The tower of the Drummoyne Reservoir is a major feature which, by its height and proximity to the Reservoir tank, interrupts the bulk and rectangularity of the tank when viewed from almost any direction, but especially from east and west. This effect reduces the visual impact of the tank on the skyline and harmonises the structure with the visual appearance of the built environment in which it is located.
Overall, the Drummoyne Reservoir is an aesthetically pleasing structure. It has style and character, good proportions and demonstrates attention to detail both in design and construction. Its scale is in proportion to its context and its materials and finishes are typical of the building materials common in the area.

The place has strong or special association with a particular community or cultural group in New South Wales for social, cultural or spiritual reasons.

The Drummoyne Reservoir is valued by industrial heritage aficionados in particular for its historical, technological and aesthetic qualities. This is evidenced by its entry in the National Trust Register, Water Board Heritage List and local Council Heritage Schedule.

The place has potential to yield information that will contribute to an understanding of the cultural or natural history of New South Wales.

The Drummoyne Reservoir, along with the Penshurst, Bellevue Hill and Ashfield Reservoirs, has potential scientific value in the analysis of the long-term performance of its construction method. Its present redundancy may contribute varied or comparative data in relation to the other three Reservoirs, all of which remain in service.

The place possesses uncommon, rare or endangered aspects of the cultural or natural history of New South Wales.

The Drummoyne Reservoir is one of only four large water supply service reservoirs in the metropolitan system which are elevated and combine steel tank walls with a reinforced concrete floor.

The group of four reservoirs which includes Drummoyne Reservoir is the first group of elevated water service reservoirs built in-house by the Metropolitan Water Sewerage and Drainage Board to use the Monier concrete reinforcement system.

The Drummoyne Reservoir is the only remaining water supply service reservoir with an attached tower in the metropolitan water supply system.

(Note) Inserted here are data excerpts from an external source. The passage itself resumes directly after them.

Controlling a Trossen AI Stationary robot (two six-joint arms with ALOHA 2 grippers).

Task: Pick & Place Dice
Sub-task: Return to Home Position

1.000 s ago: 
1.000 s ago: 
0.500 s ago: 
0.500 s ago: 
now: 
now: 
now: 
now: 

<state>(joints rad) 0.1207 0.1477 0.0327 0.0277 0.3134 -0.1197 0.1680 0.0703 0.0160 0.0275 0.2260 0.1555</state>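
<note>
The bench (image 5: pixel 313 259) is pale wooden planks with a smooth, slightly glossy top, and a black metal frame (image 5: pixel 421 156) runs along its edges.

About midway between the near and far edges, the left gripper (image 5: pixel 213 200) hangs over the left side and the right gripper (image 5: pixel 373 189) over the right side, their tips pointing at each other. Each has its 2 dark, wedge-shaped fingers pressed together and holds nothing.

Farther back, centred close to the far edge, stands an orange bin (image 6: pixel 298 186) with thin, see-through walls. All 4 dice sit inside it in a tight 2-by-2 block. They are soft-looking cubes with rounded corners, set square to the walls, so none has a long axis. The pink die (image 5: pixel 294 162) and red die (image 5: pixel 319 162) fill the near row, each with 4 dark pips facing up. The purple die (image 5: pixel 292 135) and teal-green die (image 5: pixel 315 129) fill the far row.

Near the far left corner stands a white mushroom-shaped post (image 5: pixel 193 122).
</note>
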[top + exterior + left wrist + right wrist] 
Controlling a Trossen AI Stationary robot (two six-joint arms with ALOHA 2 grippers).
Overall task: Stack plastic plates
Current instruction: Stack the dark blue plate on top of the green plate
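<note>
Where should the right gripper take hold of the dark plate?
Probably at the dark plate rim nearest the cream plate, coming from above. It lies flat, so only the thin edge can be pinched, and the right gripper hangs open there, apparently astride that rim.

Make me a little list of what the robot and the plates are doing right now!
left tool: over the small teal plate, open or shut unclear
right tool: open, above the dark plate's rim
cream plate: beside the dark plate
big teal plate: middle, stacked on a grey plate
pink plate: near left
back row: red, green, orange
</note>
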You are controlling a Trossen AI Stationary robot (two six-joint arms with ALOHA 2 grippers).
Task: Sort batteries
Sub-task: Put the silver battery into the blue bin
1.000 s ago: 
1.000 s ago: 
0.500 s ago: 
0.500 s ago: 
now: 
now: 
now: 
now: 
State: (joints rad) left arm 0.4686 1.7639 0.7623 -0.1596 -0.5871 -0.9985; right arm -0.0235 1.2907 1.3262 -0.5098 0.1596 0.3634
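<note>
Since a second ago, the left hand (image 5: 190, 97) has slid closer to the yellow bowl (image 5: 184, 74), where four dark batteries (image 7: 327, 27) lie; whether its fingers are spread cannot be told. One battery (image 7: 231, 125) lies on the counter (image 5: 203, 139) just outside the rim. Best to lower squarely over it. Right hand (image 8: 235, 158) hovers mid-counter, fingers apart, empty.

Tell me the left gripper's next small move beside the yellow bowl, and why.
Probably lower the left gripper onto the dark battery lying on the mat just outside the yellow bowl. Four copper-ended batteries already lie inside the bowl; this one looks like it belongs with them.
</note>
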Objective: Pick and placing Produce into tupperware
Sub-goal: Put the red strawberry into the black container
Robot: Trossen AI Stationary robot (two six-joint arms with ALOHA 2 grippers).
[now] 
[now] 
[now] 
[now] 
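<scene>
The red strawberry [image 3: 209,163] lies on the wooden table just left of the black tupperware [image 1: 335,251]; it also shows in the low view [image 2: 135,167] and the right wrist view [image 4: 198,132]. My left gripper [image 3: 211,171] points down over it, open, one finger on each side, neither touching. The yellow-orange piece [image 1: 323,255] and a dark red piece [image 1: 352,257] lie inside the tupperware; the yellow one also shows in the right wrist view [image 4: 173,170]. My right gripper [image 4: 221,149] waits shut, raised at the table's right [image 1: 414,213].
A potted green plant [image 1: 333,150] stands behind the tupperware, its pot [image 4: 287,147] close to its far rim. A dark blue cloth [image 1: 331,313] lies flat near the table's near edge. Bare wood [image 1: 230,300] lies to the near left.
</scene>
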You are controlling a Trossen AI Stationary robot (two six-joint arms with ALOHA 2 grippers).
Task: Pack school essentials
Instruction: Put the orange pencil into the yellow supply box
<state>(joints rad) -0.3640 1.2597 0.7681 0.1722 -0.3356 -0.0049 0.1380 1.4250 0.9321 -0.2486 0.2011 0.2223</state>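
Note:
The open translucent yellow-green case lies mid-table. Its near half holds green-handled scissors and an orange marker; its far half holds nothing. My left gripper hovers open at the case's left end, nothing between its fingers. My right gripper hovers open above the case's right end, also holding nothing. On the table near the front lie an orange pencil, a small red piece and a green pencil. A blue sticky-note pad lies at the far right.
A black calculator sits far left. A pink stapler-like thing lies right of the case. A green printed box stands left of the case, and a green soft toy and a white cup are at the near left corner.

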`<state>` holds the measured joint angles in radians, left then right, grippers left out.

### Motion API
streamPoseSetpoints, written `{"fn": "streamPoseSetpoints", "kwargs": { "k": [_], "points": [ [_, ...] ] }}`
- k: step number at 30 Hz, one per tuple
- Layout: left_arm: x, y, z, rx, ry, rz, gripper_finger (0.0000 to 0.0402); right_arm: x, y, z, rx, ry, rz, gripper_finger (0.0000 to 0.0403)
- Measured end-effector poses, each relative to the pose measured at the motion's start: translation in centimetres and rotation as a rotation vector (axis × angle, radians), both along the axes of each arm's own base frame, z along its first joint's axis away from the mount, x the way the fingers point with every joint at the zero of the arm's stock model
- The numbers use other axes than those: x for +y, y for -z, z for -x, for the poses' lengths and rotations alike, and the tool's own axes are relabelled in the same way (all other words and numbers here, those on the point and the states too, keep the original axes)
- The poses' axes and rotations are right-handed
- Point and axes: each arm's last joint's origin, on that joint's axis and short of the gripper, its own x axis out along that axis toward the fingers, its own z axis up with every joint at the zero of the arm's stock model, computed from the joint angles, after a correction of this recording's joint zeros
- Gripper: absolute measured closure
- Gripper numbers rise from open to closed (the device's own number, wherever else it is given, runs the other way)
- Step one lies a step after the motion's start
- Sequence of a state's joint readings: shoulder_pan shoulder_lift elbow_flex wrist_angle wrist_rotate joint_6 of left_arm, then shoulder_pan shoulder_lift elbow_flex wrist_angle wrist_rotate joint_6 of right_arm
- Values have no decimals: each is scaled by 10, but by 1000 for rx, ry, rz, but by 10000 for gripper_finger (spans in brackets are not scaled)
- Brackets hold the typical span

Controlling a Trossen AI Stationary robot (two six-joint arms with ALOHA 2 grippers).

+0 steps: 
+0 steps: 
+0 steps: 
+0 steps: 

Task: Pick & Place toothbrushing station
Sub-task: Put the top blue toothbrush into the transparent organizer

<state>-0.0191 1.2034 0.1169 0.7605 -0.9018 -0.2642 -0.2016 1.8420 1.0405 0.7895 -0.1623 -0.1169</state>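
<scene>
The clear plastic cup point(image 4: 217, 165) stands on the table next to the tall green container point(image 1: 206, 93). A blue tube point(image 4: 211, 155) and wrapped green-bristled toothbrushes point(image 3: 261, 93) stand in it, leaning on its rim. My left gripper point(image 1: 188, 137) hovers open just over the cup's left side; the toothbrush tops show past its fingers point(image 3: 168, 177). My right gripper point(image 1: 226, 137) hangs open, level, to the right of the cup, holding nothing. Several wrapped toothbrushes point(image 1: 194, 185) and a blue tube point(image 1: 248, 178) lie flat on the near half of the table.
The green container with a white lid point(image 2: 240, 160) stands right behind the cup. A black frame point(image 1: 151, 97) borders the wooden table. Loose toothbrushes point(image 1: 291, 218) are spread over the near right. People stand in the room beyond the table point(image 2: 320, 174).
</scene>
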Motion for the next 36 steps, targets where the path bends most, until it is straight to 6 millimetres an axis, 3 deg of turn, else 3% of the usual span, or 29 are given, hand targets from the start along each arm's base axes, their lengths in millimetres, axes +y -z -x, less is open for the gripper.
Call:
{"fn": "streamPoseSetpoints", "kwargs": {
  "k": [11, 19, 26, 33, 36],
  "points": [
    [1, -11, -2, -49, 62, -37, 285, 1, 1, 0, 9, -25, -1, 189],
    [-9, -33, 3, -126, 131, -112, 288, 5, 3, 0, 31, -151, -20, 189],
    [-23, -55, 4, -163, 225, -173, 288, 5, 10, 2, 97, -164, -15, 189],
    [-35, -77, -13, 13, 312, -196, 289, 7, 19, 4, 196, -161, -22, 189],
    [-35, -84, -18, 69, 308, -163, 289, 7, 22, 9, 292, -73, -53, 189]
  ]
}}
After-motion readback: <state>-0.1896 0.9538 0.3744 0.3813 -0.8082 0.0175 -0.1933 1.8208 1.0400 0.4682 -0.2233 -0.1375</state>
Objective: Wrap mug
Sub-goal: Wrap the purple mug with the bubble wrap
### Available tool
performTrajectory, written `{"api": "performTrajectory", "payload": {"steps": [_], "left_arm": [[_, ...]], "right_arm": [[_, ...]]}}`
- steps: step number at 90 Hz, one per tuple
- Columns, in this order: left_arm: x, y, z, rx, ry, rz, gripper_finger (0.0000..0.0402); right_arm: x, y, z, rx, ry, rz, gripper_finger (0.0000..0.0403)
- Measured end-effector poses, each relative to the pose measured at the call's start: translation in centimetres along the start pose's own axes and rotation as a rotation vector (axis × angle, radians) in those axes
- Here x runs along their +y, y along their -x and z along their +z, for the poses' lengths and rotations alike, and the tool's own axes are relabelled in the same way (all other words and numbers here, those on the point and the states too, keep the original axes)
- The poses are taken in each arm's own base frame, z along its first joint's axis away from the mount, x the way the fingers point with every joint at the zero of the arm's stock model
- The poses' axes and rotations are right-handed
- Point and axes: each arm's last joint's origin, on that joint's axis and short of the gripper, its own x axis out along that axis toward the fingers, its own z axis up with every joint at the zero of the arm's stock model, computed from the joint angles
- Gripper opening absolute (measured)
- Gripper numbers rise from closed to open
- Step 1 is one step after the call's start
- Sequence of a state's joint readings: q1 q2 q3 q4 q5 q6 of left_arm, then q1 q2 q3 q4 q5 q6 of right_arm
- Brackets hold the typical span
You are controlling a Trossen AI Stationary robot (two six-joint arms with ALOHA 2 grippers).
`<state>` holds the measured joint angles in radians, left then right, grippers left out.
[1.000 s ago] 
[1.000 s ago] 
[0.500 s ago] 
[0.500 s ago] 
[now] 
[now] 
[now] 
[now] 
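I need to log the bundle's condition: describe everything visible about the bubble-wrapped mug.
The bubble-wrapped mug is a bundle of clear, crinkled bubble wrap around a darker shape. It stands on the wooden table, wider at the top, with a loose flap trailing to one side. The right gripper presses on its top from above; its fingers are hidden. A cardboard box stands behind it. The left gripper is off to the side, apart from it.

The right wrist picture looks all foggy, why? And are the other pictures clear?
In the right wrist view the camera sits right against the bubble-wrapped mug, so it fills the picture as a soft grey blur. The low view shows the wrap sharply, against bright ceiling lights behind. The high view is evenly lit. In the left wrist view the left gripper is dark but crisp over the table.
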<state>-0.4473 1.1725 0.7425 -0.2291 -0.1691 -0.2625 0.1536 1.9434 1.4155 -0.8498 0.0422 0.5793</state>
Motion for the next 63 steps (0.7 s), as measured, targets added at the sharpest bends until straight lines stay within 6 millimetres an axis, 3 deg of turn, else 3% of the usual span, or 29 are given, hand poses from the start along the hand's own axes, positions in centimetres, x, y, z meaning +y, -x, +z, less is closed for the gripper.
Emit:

It was originally one of only two such arrangements ever built in Sydney.

The Drummoyne Reservoir tower is the only known example of an attached tower to a reservoir being erected purely for decorative purposes.
Drummoyne Reservoir is the only known example of a water supply service reservoir having a direct and close association with a prominent local business and political identity.

The place is important in demonstrating the principal characteristics of a class of cultural or natural places/environments in New South Wales.

The Drummoyne Reservoir is a representative example of the four elevated service reservoirs built between 1910 and 1914 which used a reinforced concrete floor and riveted steel walls.

The role that Drummoyne Reservoir played in the water supply of its vicinity until its redundancy is representative of the function of all service reservoirs throughout the Sydney metropolitan water supply system.

The Drummoyne Reservoir, in its appearance, detailing and the provision of its tower, is representative of a class of historic buildings and structures which demonstrate the care and consideration with which these structures were placed into existing environments at the time of their construction. This consideration indicates that sensitivity to context was an issue of urban amenity then, as well as in the present.

The tower at Drummoyne Reservoir is representative of the form and operation of access towers attached to reservoirs in Sydney.